● Work required
Below are records; count how many of their lines contain the word "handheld" and give the number alone.

● Given entries
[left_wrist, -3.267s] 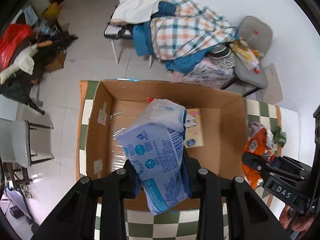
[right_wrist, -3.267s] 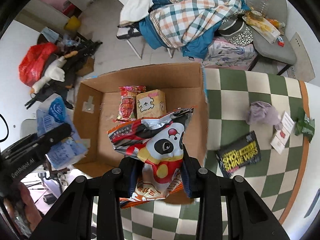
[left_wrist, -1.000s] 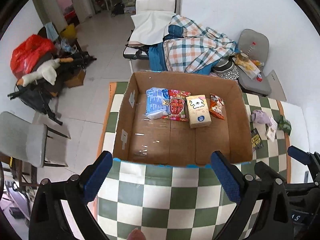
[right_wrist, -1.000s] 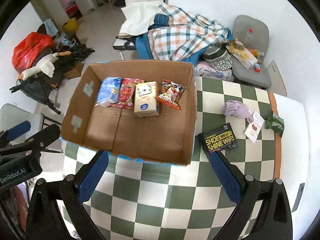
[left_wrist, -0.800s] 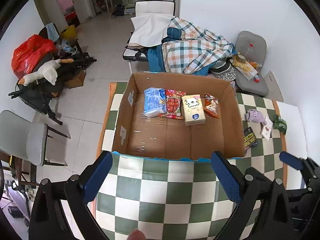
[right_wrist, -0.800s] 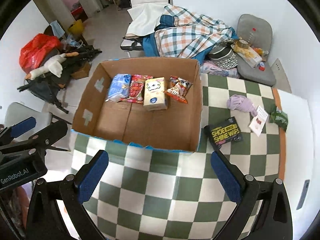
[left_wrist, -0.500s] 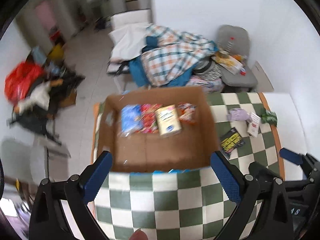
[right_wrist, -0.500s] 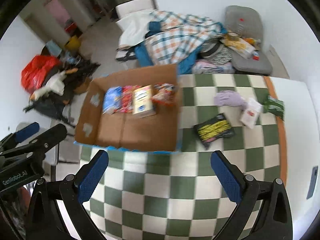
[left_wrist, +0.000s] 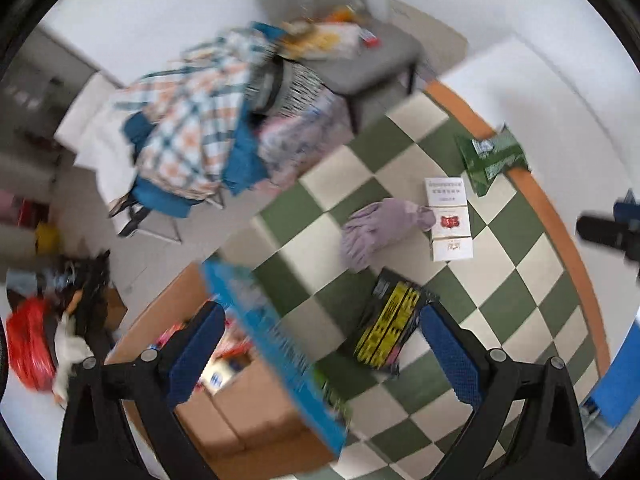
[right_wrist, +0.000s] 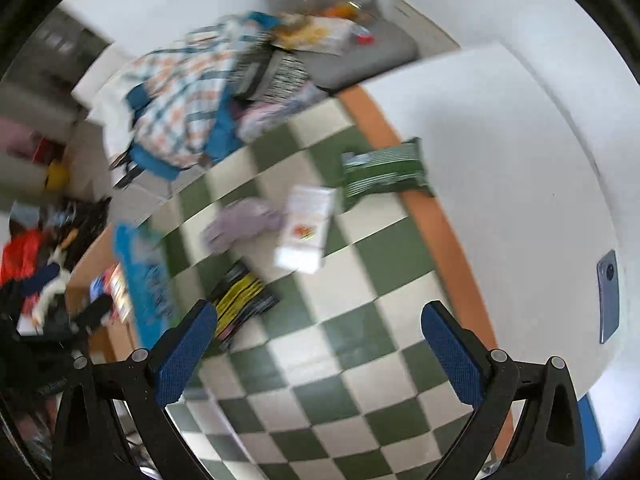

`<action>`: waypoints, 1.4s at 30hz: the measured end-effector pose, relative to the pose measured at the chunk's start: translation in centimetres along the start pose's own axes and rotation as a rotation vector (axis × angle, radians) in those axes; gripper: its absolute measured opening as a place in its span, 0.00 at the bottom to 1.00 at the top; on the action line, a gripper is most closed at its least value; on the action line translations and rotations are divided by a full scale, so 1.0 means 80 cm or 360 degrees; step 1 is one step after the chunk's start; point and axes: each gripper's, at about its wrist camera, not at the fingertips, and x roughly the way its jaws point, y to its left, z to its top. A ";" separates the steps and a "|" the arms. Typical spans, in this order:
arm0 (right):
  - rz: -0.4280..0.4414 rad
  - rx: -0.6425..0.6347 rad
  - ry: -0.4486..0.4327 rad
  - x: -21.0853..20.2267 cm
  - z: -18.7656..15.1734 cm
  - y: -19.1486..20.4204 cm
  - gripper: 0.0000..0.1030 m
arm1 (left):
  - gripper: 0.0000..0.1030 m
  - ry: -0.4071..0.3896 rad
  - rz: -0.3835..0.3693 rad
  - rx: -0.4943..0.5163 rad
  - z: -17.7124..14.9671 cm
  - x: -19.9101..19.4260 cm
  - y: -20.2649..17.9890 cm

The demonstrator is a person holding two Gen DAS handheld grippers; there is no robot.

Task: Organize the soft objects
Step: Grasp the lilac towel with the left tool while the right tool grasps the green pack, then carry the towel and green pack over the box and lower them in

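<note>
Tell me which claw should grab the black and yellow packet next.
Probably left. The black and yellow packet lies just ahead between the open left claw fingers; the open right claw sees it off beside its left finger.

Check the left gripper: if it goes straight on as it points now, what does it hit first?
Probably the black and yellow wipes pack on the checkered cloth, lying just ahead between the open fingers of the left gripper. The frame is blurred, so depth is uncertain.

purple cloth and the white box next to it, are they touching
Touching. In the left wrist view the purple cloth has its right tip lying against the long left edge of the white box, with no checkered mat showing between them.
</note>
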 end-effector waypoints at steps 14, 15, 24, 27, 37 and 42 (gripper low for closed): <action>0.0149 0.0738 0.0438 0.204 0.153 -0.114 1.00 | 0.98 0.0334 0.0083 0.0365 0.083 0.174 -0.072; 0.0138 0.0769 0.0444 0.213 0.156 -0.116 0.99 | 0.98 0.0353 0.0090 0.0374 0.084 0.181 -0.072; -0.0046 0.0469 0.0525 0.253 0.176 -0.095 0.71 | 0.98 0.0417 0.0006 0.0458 0.089 0.201 -0.073; -0.0135 0.0206 0.0580 0.251 0.173 -0.079 0.55 | 0.98 0.0458 -0.0046 0.0508 0.087 0.208 -0.081; -0.0354 -0.0105 0.0517 0.245 0.163 -0.051 0.58 | 0.45 0.0548 -0.0258 0.0276 0.080 0.226 -0.068; -0.0299 0.0004 0.0450 0.252 0.158 -0.053 0.57 | 0.36 0.0576 -0.0298 0.0039 0.062 0.224 -0.058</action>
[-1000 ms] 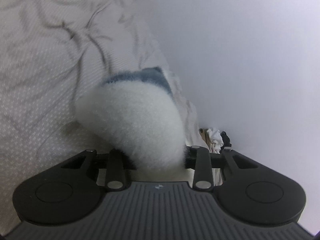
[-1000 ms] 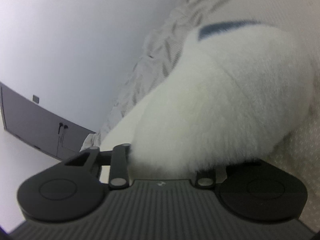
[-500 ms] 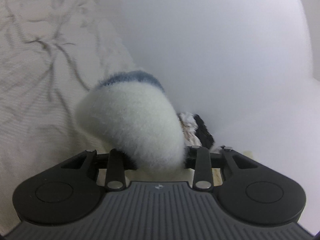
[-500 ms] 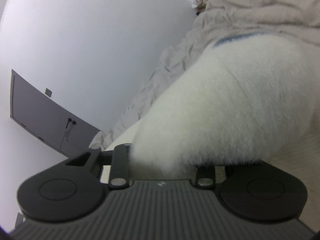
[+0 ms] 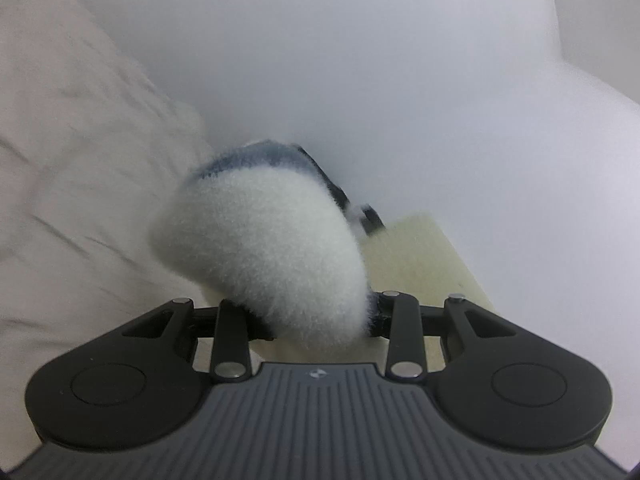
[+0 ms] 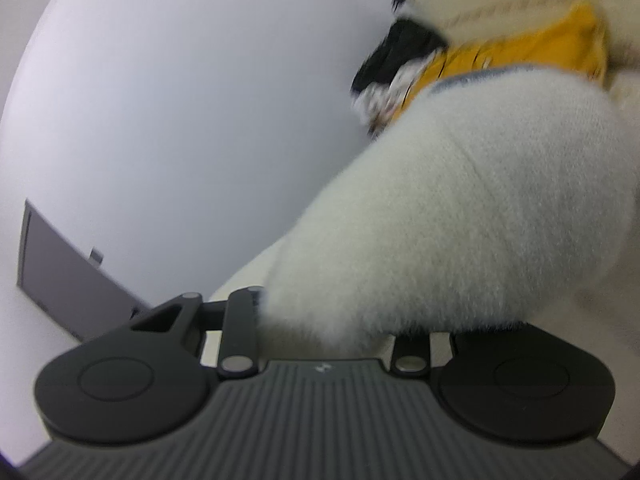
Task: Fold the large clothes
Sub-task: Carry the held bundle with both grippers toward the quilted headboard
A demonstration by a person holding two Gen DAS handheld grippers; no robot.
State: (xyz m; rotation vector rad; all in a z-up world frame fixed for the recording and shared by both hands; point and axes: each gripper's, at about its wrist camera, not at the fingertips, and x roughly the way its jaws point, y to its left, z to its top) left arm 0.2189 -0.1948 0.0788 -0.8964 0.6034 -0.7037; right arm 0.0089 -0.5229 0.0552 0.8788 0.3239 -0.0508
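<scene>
A white fluffy fleece garment (image 5: pixel 272 248) with a blue-grey band along its far edge bulges out of my left gripper (image 5: pixel 312 320), which is shut on it; the fleece hides the fingertips. In the right wrist view the same white fleece garment (image 6: pixel 472 216) fills the lower right, and my right gripper (image 6: pixel 332 340) is shut on it, fingertips hidden too. Both grippers hold the garment lifted, with the wall behind it.
A wrinkled beige bed sheet (image 5: pixel 72 168) lies to the left. A pale yellow surface (image 5: pixel 424 264) sits below the white wall (image 5: pixel 400 80). A yellow garment (image 6: pixel 520 52) and a black-and-white one (image 6: pixel 396 56) lie on the bed. A dark grey cabinet (image 6: pixel 68 280) stands far left.
Both grippers have swung upward with the fleece, away from the sheet toward the wall. The yellow and black clothes have come into the right view. The grips are unchanged.
</scene>
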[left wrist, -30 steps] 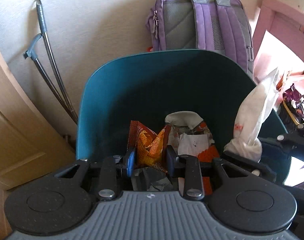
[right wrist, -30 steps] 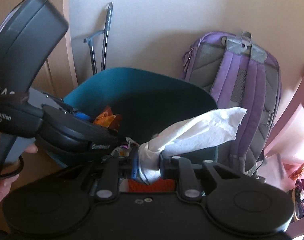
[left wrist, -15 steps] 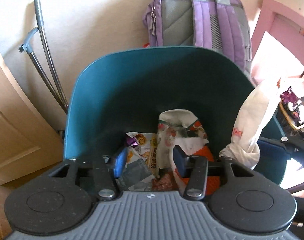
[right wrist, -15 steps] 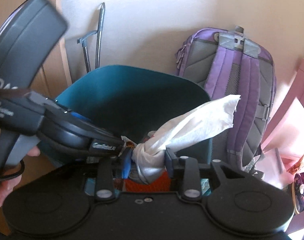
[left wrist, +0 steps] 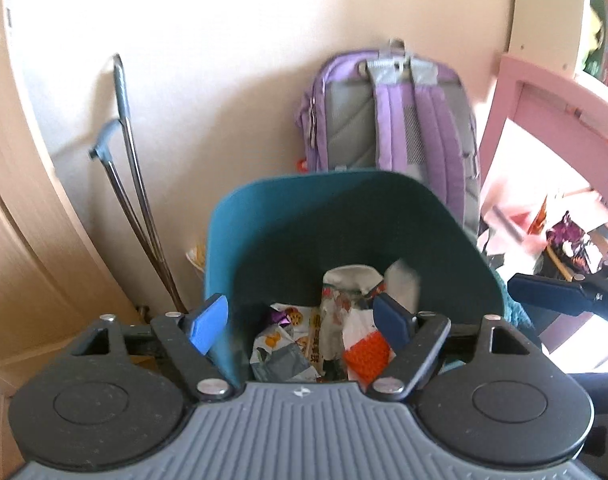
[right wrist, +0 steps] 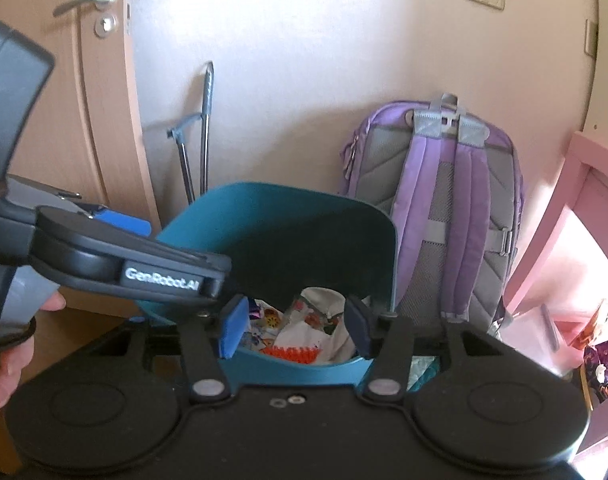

● Solution for this problem
2